Bayesian A/B Test Sample Size

Size Bayesian A/B tests on conversion rates by combining uplift goals with posterior credibility and beat-probability thresholds.

Observed control rate before the experiment.
Desired relative improvement for the variant.
Posterior credible interval coverage (two-tailed).
Posterior probability that the variant outperforms control.
Optional. Defaults to 1 (uninformative Beta prior).
Optional. Defaults to 1 (uninformative Beta prior).

Planning aid only—validate with your experimentation platform's Bayesian calculator before launch.

Examples

  • 3.2% baseline, 15% uplift, 95% credibility, 80% beat probability ⇒ 22,631 sessions per variant
  • 7.5% baseline, 5% uplift, 95% credibility, 90% beat probability, Beta(1,1) prior ⇒ 106,048 sessions per variant

FAQ

What if my uplift is very small?

Smaller uplifts require larger samples; try reducing the uplift target or relaxing the beat probability to finish tests sooner.

How do priors affect the estimate?

Informative priors contribute pseudo-conversions and pseudo-failures—set alpha and beta to reflect historical data volume so the tool subtracts them from the new sample size.

Can I compare more than two variants?

This tool assumes one control and one variant. For multiple variants, run it per pair or adjust the credibility and beat thresholds downward.

Is the result per variant or total?

Output shows sessions per variant.
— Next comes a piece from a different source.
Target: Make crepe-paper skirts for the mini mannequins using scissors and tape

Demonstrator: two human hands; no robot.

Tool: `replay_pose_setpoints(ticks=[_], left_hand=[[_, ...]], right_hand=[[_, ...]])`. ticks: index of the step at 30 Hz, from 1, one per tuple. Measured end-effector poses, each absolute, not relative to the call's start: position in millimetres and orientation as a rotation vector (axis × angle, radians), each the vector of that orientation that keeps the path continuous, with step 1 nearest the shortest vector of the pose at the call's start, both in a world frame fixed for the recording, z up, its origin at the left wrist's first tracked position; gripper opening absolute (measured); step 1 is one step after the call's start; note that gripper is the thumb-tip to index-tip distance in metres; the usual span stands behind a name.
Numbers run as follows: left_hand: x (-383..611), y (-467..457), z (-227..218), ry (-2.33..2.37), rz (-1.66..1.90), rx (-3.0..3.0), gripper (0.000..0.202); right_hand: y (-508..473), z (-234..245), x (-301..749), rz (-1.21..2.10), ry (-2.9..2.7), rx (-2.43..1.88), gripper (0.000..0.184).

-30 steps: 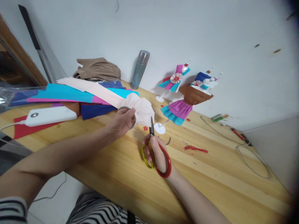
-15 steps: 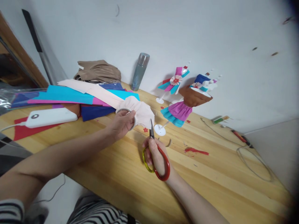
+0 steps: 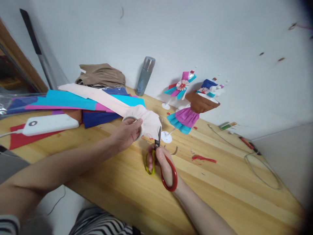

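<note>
My left hand (image 3: 128, 133) grips a roll of tape (image 3: 139, 134) together with pale pink crepe paper (image 3: 148, 119), which is bunched over the roll. A long strip of the same paper trails back to the left across the coloured sheets. In my right hand (image 3: 165, 160) is a pair of scissors (image 3: 174, 178) with one red and one yellow handle loop. Their dark blades point up and away from me, at the paper's right edge, and the handles are spread. How far the blades reach round the paper is partly hidden.
Small paper dresses (image 3: 187, 116) on white stands are at the back right. A flask (image 3: 145, 76) stands by the wall. Coloured crepe sheets (image 3: 70, 100) and a white power bank (image 3: 51, 124) lie at left; a red scrap (image 3: 204, 159) and a cable (image 3: 259, 176) lie at right.
The scissors' handles have spread wider, and the blades have come onto the paper's right edge. The view has shifted slightly; my left hand keeps its hold.
</note>
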State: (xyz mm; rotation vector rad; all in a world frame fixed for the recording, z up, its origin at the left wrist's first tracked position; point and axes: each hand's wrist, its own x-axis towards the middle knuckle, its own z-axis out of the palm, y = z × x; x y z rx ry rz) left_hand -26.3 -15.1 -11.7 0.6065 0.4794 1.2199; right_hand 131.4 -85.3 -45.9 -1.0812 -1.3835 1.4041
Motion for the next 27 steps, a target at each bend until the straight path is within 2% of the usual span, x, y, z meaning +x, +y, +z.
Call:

Multiply by the number of arms to budget total traffic for the experiment.

Additional Information

  • The calculator uses a normal approximation to the Beta-Binomial posterior, matching Bayesian and frequentist results for planning purposes.
  • Credibility level represents the width of the posterior interval—95% is analogous to a two-tailed credible interval.
  • Prior alpha and beta add pseudo-observations; larger values reduce required sample size slightly when past data is informative.